* **Task to complete**
If a line below includes the string "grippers", copy it.
============================================================
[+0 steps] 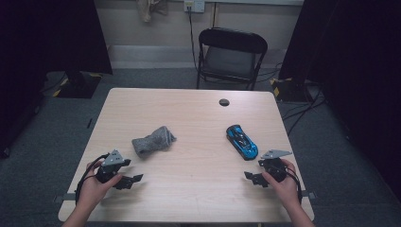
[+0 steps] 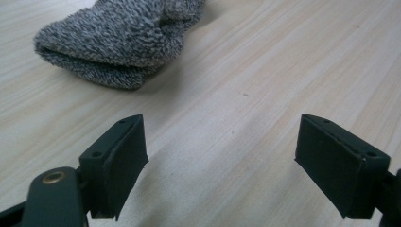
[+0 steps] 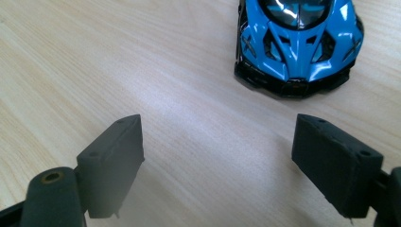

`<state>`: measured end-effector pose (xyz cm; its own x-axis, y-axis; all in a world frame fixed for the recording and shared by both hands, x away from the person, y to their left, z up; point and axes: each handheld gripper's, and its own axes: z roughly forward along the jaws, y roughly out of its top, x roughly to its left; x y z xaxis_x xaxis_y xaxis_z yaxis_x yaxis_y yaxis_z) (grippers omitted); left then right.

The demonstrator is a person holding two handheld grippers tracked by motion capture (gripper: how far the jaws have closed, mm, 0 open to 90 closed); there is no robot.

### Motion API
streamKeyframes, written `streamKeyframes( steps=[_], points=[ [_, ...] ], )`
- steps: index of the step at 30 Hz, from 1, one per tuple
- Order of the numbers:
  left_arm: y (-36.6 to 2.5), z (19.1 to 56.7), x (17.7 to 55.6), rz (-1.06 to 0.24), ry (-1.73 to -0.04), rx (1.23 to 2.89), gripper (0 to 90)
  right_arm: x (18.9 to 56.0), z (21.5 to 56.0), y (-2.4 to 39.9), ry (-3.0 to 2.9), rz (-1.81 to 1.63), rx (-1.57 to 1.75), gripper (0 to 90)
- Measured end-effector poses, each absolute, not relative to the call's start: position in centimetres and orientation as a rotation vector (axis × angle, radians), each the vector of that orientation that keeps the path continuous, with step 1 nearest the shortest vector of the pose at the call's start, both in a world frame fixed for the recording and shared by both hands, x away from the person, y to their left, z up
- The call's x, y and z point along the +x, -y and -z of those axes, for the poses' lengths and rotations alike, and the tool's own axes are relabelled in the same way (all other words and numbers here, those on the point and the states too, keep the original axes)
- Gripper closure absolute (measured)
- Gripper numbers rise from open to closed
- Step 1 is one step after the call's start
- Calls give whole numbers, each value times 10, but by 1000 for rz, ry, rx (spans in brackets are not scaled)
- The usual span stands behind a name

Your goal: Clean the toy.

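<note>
Grey knit sock (image 1: pixel 152 142) at 1 o'clock from left tool (image 1: pixel 126 180); blue toy car (image 1: pixel 241 140) at 11 o'clock from right tool (image 1: pixel 254 178). Both tools gape, empty. Advance low, straddle sock's folded middle, car's narrow flanks.

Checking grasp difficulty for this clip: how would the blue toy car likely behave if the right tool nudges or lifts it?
The blue toy car sits on its wheels on the smooth wooden table, so a push along its length would probably roll it. Its glossy, hard-looking shell may slip between the pads. It looks rigid, so it should keep its shape when lifted.
</note>
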<state>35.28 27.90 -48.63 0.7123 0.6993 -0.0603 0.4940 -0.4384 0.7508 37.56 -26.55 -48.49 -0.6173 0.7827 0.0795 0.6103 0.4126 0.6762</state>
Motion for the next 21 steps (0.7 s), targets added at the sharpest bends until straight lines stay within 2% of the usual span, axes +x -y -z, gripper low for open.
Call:
streamKeyframes(
  steps=[21],
  points=[
    [-280, 499, 348, -367, -851, 2202, 163, 363, 497, 264, -2389, -987, 1122, 160]
  ],
)
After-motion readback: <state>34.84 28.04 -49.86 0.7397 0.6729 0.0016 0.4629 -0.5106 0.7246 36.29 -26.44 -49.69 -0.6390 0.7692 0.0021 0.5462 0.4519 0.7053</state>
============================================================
* **Your response**
`<state>`: measured end-effector pose (xyz cm; its own x-axis, y-axis; all in a world frame fixed for the recording and shared by both hands, x away from the person, y to their left, z up; point and axes: each handheld gripper's, and its own axes: z roughly forward along the jaws, y roughly out of its top, x roughly to its left; x y z xaxis_x xaxis_y xaxis_z yaxis_x yaxis_y yaxis_z) (grippers omitted); left then right.
The demonstrator is a person holding two handheld grippers tracked by motion capture (gripper: how far the jaws have closed, mm, 0 open to 90 closed); there is no robot.

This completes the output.